PROBLEM TO SOLVE: May I have the line containing "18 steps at" and every line after it through the end of the data, repeated exactly and with no other lines?

*** Block opens ***

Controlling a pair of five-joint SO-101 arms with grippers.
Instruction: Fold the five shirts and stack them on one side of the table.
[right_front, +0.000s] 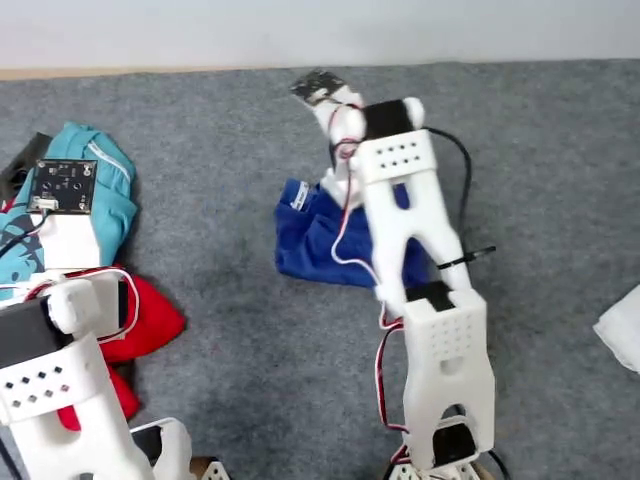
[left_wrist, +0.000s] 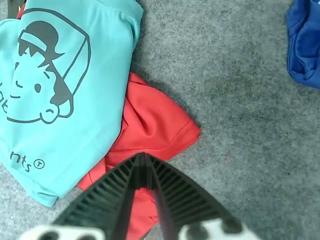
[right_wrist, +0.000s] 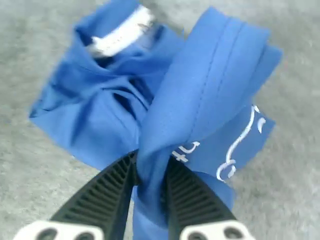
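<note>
The crumpled blue shirt (right_front: 310, 243), white lettering on one fold, lies mid-frame in the high view, a fold clamped in the right gripper (right_wrist: 150, 172). The left gripper (left_wrist: 145, 167), jaws together, hangs over the red shirt (left_wrist: 155, 125).

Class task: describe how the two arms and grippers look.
Both the left arm and right arm are white plastic links with grids of small holes and black motors. Red and white wires and a black cable run along the right one. The left gripper and right gripper have black, ribbed, tapering fingers.
</note>
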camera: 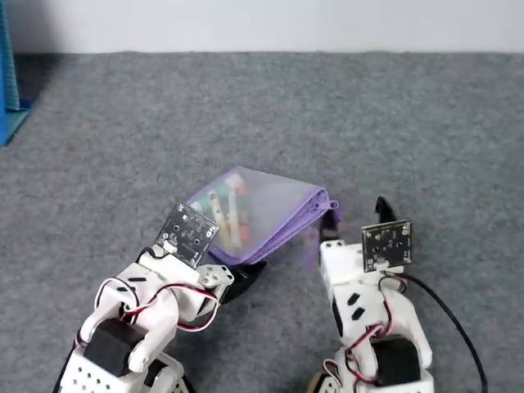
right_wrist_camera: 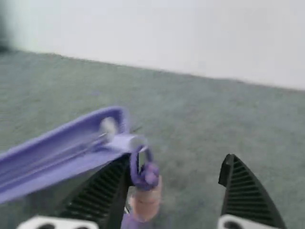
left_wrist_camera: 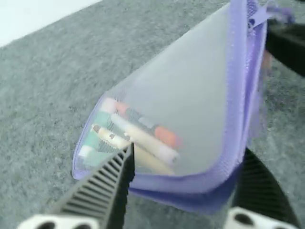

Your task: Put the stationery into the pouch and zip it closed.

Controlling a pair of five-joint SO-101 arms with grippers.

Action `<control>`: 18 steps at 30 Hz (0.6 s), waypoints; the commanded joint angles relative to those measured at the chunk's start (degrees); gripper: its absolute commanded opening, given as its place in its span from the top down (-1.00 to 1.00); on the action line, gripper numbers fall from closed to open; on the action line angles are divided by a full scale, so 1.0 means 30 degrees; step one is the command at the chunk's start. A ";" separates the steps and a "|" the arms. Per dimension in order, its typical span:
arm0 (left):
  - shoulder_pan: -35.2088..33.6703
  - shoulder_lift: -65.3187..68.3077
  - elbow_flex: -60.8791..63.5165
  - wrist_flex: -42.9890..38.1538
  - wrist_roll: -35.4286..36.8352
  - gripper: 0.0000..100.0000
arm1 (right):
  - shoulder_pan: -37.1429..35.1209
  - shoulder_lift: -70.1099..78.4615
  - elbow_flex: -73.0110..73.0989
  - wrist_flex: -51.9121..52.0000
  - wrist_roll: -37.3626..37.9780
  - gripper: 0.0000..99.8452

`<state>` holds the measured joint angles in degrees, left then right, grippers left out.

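A translucent pouch [camera: 254, 213] with a purple zipper edge is propped up at the middle of the grey mat, with several pens and markers [left_wrist_camera: 136, 136] inside. My left gripper [camera: 237, 274] is shut on the pouch's near corner. In the left wrist view that purple edge [left_wrist_camera: 190, 188] runs between the two fingers. My right gripper [camera: 356, 219] stands open at the zipper's far end. The zipper pull [right_wrist_camera: 143, 174], a purple ring with a pinkish tag, hangs right beside one finger [right_wrist_camera: 102, 193]; the other finger [right_wrist_camera: 243, 191] is well apart from it.
A blue object [camera: 10, 74] stands at the far left edge. A white wall [camera: 262, 24] closes off the back of the grey mat [camera: 393, 123], which lies open behind and to both sides of the pouch.
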<state>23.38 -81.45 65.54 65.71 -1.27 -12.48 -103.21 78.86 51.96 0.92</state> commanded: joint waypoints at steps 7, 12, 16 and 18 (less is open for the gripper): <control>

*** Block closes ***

TASK ANSWER:
Action `<control>`: 18 steps at 30 Hz (0.6 s), waypoints; the commanded joint angles relative to those measured at the chunk's start (degrees); gripper: its absolute commanded opening, given as its place in its span from the top down (-1.00 to 1.00); on the action line, gripper numbers fall from closed to open; on the action line angles are divided by a full scale, so 1.0 means 30 degrees; step one is the command at the chunk's start. A ";" separates the steps and a "|" the arms. Per dimension in order, its typical span:
arm0 (left):
  - shoulder_pan: -35.2088..33.6703
  - shoulder_lift: -65.3187..68.3077
  - elbow_flex: -60.8791..63.5165
  - wrist_flex: -42.9890..38.1538
  - wrist_roll: -35.4286..36.8352
  - gripper: 0.0000..100.0000
arm1 (right):
  - shoulder_pan: -37.1429..35.1209
  - shoulder_lift: -70.1099..78.4615
  - elbow_flex: -73.0110..73.0989
  - wrist_flex: -51.9121..52.0000
  - wrist_roll: -37.3626..37.9780
  - gripper: 0.0000..99.8452

`<state>` holds the measured joint angles in degrees, left then right, grippers left out.

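A translucent pouch [camera: 254, 213] with a purple zipper edge is propped up at the middle of the grey mat, with several pens and markers [left_wrist_camera: 136, 136] inside. My left gripper [camera: 237, 274] is shut on the pouch's near corner. In the left wrist view that purple edge [left_wrist_camera: 190, 188] runs between the two fingers. My right gripper [camera: 356, 219] stands open at the zipper's far end. The zipper pull [right_wrist_camera: 143, 174], a purple ring with a pinkish tag, hangs right beside one finger [right_wrist_camera: 102, 193]; the other finger [right_wrist_camera: 243, 191] is well apart from it.
A blue object [camera: 10, 74] stands at the far left edge. A white wall [camera: 262, 24] closes off the back of the grey mat [camera: 393, 123], which lies open behind and to both sides of the pouch.
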<state>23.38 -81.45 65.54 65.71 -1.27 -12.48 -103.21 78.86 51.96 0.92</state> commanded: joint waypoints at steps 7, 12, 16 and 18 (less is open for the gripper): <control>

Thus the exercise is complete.